Our platform Speeda systematically curates company data, industry reports, macroeconomic indicators, news, and M&A information from reliable primary sources, including government filings, central banks, major media, and analyst research. This ensures that insight generation begins from a position of credibility rather than convenience.
When AI is layered on top of this curated environment—whether for summarization, comparison, or scenario exploration—it becomes far more powerful and far less risky. The researcher retains control over source quality while benefiting from AI-driven efficiency.
Speeda’s Proprietary Data and Granular Industry Classification
One of Speeda’s defining strengths lies in its proprietary datasets and classification methodology. Unlike generic AI tools that rely on standard or opaque taxonomies, Speeda covers over 12 million private companies globally, with a strong concentration across Southeast Asia. This depth is particularly critical in the region, where private companies dominate economic activity and drive many PE, VC, and M&A opportunities.

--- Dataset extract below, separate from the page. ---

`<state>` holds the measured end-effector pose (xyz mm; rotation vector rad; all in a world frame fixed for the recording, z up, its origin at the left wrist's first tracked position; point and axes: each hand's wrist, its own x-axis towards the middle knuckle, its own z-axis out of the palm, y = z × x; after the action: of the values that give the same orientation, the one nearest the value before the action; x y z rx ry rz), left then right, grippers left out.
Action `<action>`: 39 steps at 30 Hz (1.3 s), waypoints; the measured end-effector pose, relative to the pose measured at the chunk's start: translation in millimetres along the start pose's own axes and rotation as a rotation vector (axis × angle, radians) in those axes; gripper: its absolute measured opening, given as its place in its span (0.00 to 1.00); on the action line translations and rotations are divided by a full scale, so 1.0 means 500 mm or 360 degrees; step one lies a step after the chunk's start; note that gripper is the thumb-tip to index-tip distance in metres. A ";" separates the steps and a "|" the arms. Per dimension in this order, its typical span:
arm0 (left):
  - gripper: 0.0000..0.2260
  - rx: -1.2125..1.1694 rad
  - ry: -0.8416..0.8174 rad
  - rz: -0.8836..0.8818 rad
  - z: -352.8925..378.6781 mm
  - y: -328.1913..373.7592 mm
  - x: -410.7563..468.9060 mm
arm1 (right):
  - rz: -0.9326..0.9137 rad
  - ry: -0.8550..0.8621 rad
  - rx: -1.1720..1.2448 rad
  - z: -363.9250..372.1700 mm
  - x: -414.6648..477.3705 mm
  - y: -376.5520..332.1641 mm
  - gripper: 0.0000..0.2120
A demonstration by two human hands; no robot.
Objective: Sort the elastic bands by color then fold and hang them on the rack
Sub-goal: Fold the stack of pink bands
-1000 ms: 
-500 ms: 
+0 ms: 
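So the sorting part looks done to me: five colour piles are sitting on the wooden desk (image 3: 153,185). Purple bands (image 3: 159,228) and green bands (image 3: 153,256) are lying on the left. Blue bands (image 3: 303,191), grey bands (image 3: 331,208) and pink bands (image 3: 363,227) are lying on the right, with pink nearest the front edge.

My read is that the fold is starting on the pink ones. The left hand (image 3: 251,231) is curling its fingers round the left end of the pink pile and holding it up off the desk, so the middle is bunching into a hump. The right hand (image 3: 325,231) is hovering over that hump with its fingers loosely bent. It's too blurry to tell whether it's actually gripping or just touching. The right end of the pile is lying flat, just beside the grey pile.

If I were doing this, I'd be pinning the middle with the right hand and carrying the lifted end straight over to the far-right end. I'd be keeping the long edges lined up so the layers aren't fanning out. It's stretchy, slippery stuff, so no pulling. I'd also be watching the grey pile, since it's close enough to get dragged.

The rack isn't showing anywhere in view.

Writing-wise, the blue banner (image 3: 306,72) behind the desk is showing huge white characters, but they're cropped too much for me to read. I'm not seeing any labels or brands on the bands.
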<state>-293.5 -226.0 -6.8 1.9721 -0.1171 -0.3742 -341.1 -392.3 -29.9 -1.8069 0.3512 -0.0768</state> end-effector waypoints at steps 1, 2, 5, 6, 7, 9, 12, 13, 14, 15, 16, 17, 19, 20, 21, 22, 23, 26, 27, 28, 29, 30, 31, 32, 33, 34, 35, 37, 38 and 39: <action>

Speeda’s 580 in-house industry classifications are also more granular than standard global taxonomies, enabling niche benchmarking and precise peer analysis. Companies are mapped using a hybrid approach that combines algorithms with human analyst oversight, ensuring that leading and rising players are accurately classified—even in emerging or fragmented sectors.
These proprietary datasets are not accessible to generic AI scrapers. As a result, Speeda enables insights that go beyond surface-level narratives, supporting detailed value chain analysis, competitor profiling, and financial trend evaluation and transfer pricing benchmarking. AI can then be applied to these datasets to accelerate pattern recognition and insight synthesis without compromising accuracy.
For ongoing monitoring, Speeda’s structured news and M&A coverage ensures researchers stay informed of material developments. AI can be used to flag themes, detect emerging patterns, or draft briefings, but always grounded in verified information.
Finally, Speeda’s Expert Network Service extends this model further, combining industry experts’ expertise with platform data to address highly specific research questions. This human-in-the-loop approach exemplifies research literacy in practice: using the right combination of tools to achieve both speed and reliability.